教科書の話と自分の生活が今は別々のもんやと思ってるやろ?だから、定期考査もギュッと憶えてパッと忘れてしまうねん。関係がないと思い込んでいる限りは、すぐに忘れてしまうんや。あかん。教科書の話と自分の生活が今は別々のもんやと思ってるやろ?だから、定期考査もギュッと憶えてパッと忘れてしまうねん。関連付けられるようにならんと、勉強も「やってる感」しか残らんのや。そうするとな、「学校の勉強は役に立たん、はよ卒業したい、テストは嫌や」になってしまうっちゅうんも無理はない話やで。
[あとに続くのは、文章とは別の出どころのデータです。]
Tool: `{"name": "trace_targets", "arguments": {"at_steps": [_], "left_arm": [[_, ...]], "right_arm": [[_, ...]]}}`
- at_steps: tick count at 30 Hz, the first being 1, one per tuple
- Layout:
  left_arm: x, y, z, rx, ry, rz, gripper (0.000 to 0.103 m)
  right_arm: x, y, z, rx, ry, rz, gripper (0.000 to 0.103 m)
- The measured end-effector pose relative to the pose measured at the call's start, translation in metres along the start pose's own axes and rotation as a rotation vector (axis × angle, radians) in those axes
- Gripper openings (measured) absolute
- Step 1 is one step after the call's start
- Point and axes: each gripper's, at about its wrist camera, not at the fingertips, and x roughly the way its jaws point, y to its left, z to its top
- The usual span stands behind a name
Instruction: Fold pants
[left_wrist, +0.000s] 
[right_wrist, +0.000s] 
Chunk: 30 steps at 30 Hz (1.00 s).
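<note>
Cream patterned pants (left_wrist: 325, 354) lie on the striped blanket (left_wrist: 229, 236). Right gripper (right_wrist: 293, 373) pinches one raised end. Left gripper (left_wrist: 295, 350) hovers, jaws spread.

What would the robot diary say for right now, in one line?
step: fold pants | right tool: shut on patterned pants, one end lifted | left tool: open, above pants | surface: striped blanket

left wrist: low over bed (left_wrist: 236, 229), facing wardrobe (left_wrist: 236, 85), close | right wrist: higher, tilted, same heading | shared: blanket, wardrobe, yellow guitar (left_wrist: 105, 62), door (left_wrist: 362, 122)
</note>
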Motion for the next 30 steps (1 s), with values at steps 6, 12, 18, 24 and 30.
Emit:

 ええか、順序がちゃうねん。学校の勉強を優先するんちゃう。まず読書なんや。正確には読書の前に体験が必要や。体験ゆうても、海外留学したり、劇の主役を張ったりとか大きなもんやないで。ゲームに夢中になったり、ショップの商品陳列を眺めたり、流行に飛びついたり、それは何でもええねん。門井慶喜はんの小説『銀河鉄道の父』にもこういう台詞があったやろ。「生活はするもんやない、作るもんや」。そういう意識があるかないかやねん。意識するんや。なんでそないなってんねん?と考えるんや。毎日の生活も、人生を築く大切な体験のひとつひとつなんやで。その中で、あれ?なんでやねん?と思うことを探すこっちゃ。

 例えば、あれほど流行したタピオカは、ほとんど廃(すた)れたやろ?なんであれほど流行ったんや?調べたら大正2年には日本でも大流行しとんねん。別に新しい飲み物でもないねんで。でも、定期的に流行るねん。そこで考えるんやで、どういう法則があるんや?そういう習慣を身に付けるとな、教科書も何かの法則が働いとんねん。

 国語でも思うたんちゃうか?思春期の主人公がやけに多かったやろ?授業の次の作品とテーマも関連づけられてたやろ?さあ、戻ってきたで。「意図と考え方」や。ええか、そういうことに気付けるようになるには、意識的な体験と読書が必須なんや。読書いうてもいろいろあるわな。娯楽小説もあれば、お堅い学術本もあるで。先生らの仕事は大学への準備教育っちゅう側面もあるからな、どうしても学術書に誘導しがちなんや。みんなも進んで読むもんちゃうから、紹介せんとあかんちゅう使命感もあんねんな。でも、娯楽小説も大事なんや。感情移入したらスッキリすることもあるからな。

 まぁ、言いたいことはな、肩ひじ張って構えんでもええっちゅうこっちゃ。読書は洗顔や歯磨きみたいなもんなんやで。習慣的に行うもんで、さあ、読むぞー!ゆうて頑張ったりするもんちゃうねん。面白そうやったらどんどん買ったらええねん。読書も体験なんやからな。コインや紙のお金を体験に変えていかなあかん。(石田ゆり子はんの言葉や)

 読んでくれて、おおきに!みんなが本を読むのが好きになってくれたらええなと思って、合間合間に書いといたんや。いつか報われるとええなと願ってるで。ほな、またな!